По Вокзальной улице строевым шагом шли немецкие солдаты, направляясь на полигон, устроенный в лесу. В этот серый рассветный час, с трудом продвигаясь на своем велосипеде, закутав лицо чуть не до самых глаз, чтобы уберечь его от ветра, я услышал надвигавшийся издали грохот их сапог, а вот и сами они показались между платанами на шоссе, шагая, взвод за взводом, плотными темными кирпичами, будто управляемые какой-то невидимой машиной. Когда они проходили мимо, я с удивлением увидел под касками молодые, порой даже красивые лица, одно из таких лиц могло принадлежать Жану-Кристофу. Но, плечом к плечу, словно зачарованные четким ритмом своего маршевого шага, солдаты глядели в пустоту прямо перед собой, равнодушные к идущим мимо прохожим.
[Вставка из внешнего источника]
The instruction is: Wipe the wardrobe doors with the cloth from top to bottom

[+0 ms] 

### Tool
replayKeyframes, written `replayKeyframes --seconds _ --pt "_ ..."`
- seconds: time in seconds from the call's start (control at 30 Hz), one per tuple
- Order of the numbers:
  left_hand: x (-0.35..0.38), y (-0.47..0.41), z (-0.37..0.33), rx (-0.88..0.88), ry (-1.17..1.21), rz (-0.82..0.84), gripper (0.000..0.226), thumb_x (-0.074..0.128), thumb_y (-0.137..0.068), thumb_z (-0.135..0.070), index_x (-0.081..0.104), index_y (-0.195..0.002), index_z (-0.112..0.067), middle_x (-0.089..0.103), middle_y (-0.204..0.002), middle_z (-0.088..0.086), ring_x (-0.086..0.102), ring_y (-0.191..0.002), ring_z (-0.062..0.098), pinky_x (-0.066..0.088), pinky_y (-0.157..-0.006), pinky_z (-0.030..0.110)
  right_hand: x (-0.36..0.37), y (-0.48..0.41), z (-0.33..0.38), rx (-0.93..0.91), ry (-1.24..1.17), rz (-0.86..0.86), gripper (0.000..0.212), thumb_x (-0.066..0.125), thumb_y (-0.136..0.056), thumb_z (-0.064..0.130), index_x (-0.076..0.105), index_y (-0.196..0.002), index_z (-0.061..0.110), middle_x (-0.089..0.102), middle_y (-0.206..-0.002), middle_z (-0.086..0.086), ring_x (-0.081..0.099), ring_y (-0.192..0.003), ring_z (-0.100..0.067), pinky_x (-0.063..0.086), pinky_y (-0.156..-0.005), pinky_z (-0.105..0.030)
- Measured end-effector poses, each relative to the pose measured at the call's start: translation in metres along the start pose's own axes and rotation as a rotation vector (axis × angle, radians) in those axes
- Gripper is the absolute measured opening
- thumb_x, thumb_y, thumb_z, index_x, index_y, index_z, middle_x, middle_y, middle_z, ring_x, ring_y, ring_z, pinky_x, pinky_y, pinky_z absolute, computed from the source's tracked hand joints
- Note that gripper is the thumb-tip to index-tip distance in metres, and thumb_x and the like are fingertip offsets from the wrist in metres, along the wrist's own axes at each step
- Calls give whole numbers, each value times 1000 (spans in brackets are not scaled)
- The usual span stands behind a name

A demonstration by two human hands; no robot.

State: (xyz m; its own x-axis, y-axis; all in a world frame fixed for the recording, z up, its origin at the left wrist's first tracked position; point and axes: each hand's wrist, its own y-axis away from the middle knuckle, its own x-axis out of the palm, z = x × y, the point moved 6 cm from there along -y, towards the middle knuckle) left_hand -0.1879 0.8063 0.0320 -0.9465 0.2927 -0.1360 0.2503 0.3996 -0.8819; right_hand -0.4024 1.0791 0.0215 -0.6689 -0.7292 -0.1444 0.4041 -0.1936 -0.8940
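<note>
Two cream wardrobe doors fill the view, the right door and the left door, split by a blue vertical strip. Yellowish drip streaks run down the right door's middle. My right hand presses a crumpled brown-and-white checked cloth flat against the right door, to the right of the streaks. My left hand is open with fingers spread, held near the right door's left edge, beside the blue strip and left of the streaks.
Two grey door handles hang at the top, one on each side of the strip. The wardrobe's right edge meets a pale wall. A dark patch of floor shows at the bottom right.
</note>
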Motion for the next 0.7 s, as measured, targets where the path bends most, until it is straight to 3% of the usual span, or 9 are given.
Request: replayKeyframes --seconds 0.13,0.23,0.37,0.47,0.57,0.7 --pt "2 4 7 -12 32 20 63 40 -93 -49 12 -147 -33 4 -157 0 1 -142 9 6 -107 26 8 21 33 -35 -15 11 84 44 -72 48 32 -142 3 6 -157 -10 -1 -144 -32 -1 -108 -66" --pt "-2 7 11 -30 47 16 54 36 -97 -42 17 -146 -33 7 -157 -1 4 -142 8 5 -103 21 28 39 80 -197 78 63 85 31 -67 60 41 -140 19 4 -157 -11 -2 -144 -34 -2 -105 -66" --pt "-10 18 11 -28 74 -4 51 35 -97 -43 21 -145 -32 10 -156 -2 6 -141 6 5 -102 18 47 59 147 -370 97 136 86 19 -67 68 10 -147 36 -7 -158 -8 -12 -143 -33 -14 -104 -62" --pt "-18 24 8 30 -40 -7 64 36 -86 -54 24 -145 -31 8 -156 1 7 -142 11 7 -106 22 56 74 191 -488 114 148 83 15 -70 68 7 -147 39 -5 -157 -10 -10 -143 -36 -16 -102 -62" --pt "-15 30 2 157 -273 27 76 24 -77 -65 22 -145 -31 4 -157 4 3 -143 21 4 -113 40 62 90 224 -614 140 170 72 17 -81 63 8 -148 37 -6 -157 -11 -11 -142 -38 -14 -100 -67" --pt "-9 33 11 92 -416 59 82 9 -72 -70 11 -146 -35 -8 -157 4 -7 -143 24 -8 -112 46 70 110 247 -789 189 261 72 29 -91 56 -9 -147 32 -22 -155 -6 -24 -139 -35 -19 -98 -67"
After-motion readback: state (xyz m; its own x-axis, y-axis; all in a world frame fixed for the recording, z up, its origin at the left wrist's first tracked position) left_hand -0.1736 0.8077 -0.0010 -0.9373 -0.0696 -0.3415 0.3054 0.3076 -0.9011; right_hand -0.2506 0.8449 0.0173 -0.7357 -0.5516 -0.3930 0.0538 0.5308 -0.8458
Иногда по команде унтер-офицера, резкой, как удар хлыста, из их глоток внезапно вырывалась громовая песня, такая же бесстрастная и тяжелая, как поступь их кованых сапог. Да, в то время немецкие солдаты были молоды; потом на смену им пришли тридцатилетние, сорокалетние, а к самому концу войны, когда Россия поглотила и этих, остались уже одни старики.
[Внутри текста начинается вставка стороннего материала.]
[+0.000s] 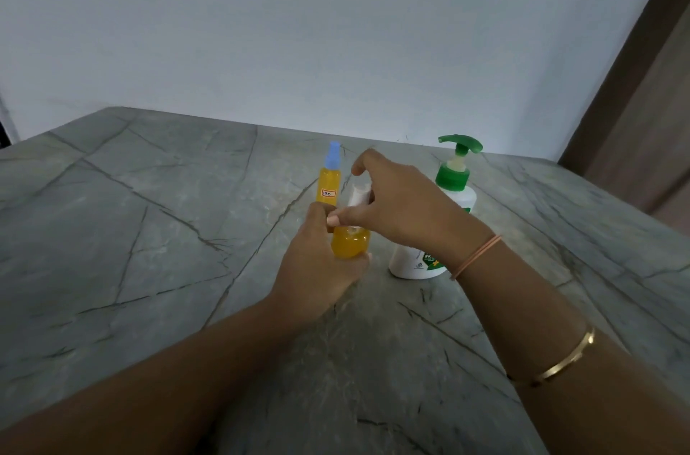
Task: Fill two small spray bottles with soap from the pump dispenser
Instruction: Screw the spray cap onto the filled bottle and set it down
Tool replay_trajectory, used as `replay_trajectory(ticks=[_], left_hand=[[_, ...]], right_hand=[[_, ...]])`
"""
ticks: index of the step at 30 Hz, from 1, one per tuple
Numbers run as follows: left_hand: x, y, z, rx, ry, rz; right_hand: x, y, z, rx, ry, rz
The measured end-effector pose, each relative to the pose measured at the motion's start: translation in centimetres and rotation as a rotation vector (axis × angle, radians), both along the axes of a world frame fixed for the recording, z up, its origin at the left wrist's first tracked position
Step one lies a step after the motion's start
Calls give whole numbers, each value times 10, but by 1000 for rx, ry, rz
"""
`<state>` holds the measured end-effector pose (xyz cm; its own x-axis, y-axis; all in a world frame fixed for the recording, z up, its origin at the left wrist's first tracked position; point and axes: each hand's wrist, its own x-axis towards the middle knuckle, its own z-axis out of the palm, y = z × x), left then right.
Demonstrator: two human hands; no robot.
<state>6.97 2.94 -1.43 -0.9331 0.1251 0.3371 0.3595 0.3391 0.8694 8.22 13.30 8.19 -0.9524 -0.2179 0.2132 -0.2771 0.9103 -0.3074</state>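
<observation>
Above the middle of the grey veined table [149, 230], a small spray bottle [351, 242] of orange-yellow liquid is held upright by the left hand [317, 271], whose fingers are curled round its lower body. Its white spray top [360, 197] sits at the neck and is pinched by the right hand [395, 208], with the thumb pressed in from the near side and the fingers bent round the far side; the forefinger is raised and hooked above the top. Whether the top is fully seated cannot be told. Just behind and to the left, a second spray bottle [328, 186] with a blue top is stood on the table, filled with the same orange-yellow liquid and marked with a small label. The white pump dispenser [453, 178] with its green pump is stood to the right, partly hidden behind the right wrist. A thin band [474, 255] and a gold bangle [560, 365] are worn on the right arm. A pale wall [298, 25] is seen behind the table
</observation>
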Motion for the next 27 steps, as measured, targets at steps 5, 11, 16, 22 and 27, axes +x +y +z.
replay_trajectory(ticks=[5,11,16,22,27], left_hand=[[1,-1,0,23,-21,8],[2,-1,0,12,-19,5],[3,0,2,-94,-37,41],[2,-3,3,-102,16,-18],[-2,-9,6,-84,-12,-135]], right_hand=[[-1,2,7,16,-47,57],[0,0,0,-48,-19,7],[1,3,-6,-142,10,26],[5,-10,-33,-257,223,-35],[2,-7,-52,-520,50,-57]])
Но в 1940 году отлаженный механизм еще не начал давать сбои, и это воплощение бездушного порядка и сдерживаемой, воинственной ярости, которая по самой ничтожной причине могла вдруг вырваться наружу и стать смертельно опасной, стало для меня просто наваждением. И я хорошо знаю, откуда в мои сны входят военные легионы и лица, затененные козырьком, с волчьим взглядом; тяжелой поступью проходят солдаты в моих сновидениях, потом постепенно растворяются в сером небытии. Война, о которой дядя так часто говорил мне с ужасом, война, с которой и сам я потом соприкоснулся в хаосе разгрома и бегства, являла теперь новое лицо — одновременно пугающее и завораживающее. И дядя тоже, глядя с порога своей лавки на марширующих солдат, растерянно говорил мне:
— Никогда ничего подобного не видел: ведь это же роботы! Это страшно. А ведь есть же, есть другая Германия — Манн, Цвейг, Вихерт!
И — наивный идеалист — он стремился увидеть эту другую Германию в глазах какого-нибудь солдата, зашедшего к нему купить пару башмаков; запинаясь, он обращал к нему те немногие немецкие слова, какие знал: «Krieg… schlecht, Friede… gut, Arbeiter… Bruder»[9], пытаясь завязать разговор.